Response: We have expanded the imaging and radiomics analysis subsection to provide readers with a clearer view of our radiomics workflow. We additionally now provide a workflow scheme of the radiomics methodology for better illustration (Figure 3).
Comment 3: It would be better to clarify treatment response assessment criteria and imaging metrics and add imaging examples to improve clarity.
Response: We have included more details in the Methods section about how we defined treatment response for the HCC lesions treated with TACE using the modified Response Evaluation Criteria in Solid Tumors (mRECIST), which specifically accounts for the viable (enhancing) portion of the tumor post-locoregional therapy.

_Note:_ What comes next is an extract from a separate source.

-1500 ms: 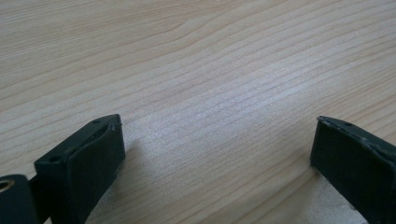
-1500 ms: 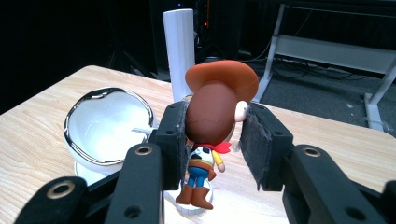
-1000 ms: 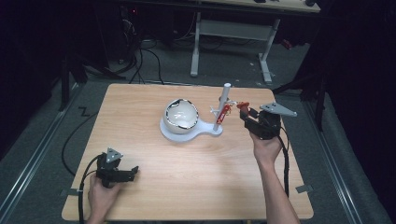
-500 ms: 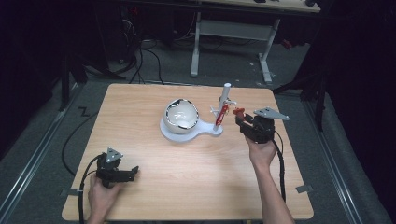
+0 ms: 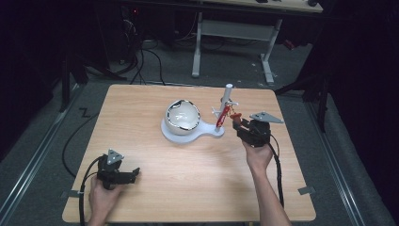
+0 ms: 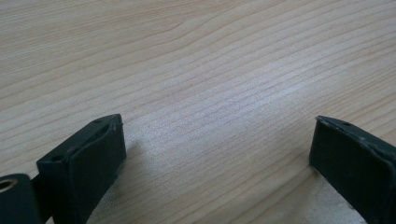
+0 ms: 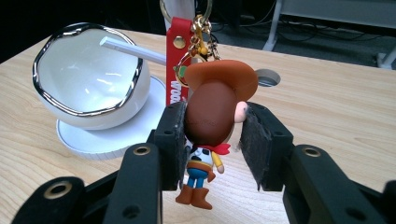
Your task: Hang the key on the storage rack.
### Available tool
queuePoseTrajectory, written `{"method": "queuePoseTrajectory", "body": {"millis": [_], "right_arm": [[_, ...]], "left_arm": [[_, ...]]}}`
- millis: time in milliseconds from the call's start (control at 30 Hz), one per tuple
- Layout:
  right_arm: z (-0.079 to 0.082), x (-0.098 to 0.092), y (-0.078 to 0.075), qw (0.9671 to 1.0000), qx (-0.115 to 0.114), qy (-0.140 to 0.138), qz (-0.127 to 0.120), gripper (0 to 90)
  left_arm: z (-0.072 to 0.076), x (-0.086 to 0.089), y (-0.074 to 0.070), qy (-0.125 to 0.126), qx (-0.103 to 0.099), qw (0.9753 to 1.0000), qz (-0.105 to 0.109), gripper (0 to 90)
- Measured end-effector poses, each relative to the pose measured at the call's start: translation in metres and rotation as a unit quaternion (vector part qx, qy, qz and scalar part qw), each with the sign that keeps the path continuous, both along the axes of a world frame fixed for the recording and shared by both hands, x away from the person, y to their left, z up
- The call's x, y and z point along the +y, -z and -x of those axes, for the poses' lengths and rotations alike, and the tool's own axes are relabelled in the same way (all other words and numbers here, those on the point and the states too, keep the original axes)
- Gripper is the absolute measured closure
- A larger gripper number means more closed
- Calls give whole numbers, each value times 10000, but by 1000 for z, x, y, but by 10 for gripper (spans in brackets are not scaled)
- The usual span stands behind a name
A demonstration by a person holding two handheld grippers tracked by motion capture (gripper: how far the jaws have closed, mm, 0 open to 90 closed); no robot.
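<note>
spanning a dark room, pale wooden table [image 5: 188, 188] over grey floor [image 5: 42, 155].

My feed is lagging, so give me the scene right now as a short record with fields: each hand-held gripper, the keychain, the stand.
left hand-held gripper: open, low on the table, near corner
right hand-held gripper: jaws either side of the figure's head; contact on one side, small gap on the other
cowboy figure keychain: hanging by gold ring and red strap
white stand: upright post, shares a base with the bowl
white bowl: chrome rim, tilted
</note>
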State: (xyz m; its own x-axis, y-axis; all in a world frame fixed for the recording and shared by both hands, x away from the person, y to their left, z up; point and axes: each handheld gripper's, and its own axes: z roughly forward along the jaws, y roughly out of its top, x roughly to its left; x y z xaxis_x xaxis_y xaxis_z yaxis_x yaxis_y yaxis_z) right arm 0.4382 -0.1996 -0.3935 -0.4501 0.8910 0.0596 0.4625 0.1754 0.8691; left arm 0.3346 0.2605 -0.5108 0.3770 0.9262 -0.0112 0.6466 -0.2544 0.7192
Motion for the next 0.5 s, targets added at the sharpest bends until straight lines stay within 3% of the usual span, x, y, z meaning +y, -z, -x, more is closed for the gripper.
{"method": "queuePoseTrajectory", "body": {"millis": [500], "right_arm": [[-5,8,12,9997,193,-26,125,604]], "left_arm": [[0,-1,0,-34,4,10000,-9,43]]}}
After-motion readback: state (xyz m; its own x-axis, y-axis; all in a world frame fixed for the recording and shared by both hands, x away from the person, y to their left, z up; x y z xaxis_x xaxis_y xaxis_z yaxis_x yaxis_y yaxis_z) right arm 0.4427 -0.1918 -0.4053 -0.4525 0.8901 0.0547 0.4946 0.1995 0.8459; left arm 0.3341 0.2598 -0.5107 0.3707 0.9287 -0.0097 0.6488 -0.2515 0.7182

We have also updated the text to clarify our imaging metrics, specifying the arterial-phase measurements used for segmentation and subsequent radiomics.
Regarding imaging examples, we have added representative figures to illustrate how response assessment, tumor segmentation and radiomic feature extraction were performed (Figure 2 and Figure 3).
Additional Editorial and Linguistic Revisions
We have performed a thorough proofreading of the manuscript to ensure that grammar and spelling adhere to academic US English standards.
The term “kryptogenic” has been corrected to “cryptogenic” where applicable.
Minor typographical errors have been corrected throughout the text.
Round 2
Reviewer 3 Report
Comments and Suggestions for AuthorsThe manuscript was well-revised.
There are some comments.
It would be better to describe the number of patients who underwent resection and biopsy.
Please edit the references to fit the journal's format.
Please check English grammar and spelling.
Fore xample, labaratory -> laboratory
Author Response
Reviewer 3
Comment: It would be better to describe the number of patients who underwent resection and biopsy.
Response: We have expanded the first Results subsection and Table 1 to include data on the number of patients who underwent resection and those whose HCC was histologically confirmed after biopsy.
Comment: Please edit the references to fit the journal's format.
Response: We have edited the references to fit the journal's format.
Comment: Please check English grammar and spelling. For example, labaratory -> laboratory.
Response: Again, we have performed a thorough proofreading of the manuscript to ensure that grammar and spelling adhere to academic US English standards. The term “labaratory” has been corrected to “laboratory” where applicable.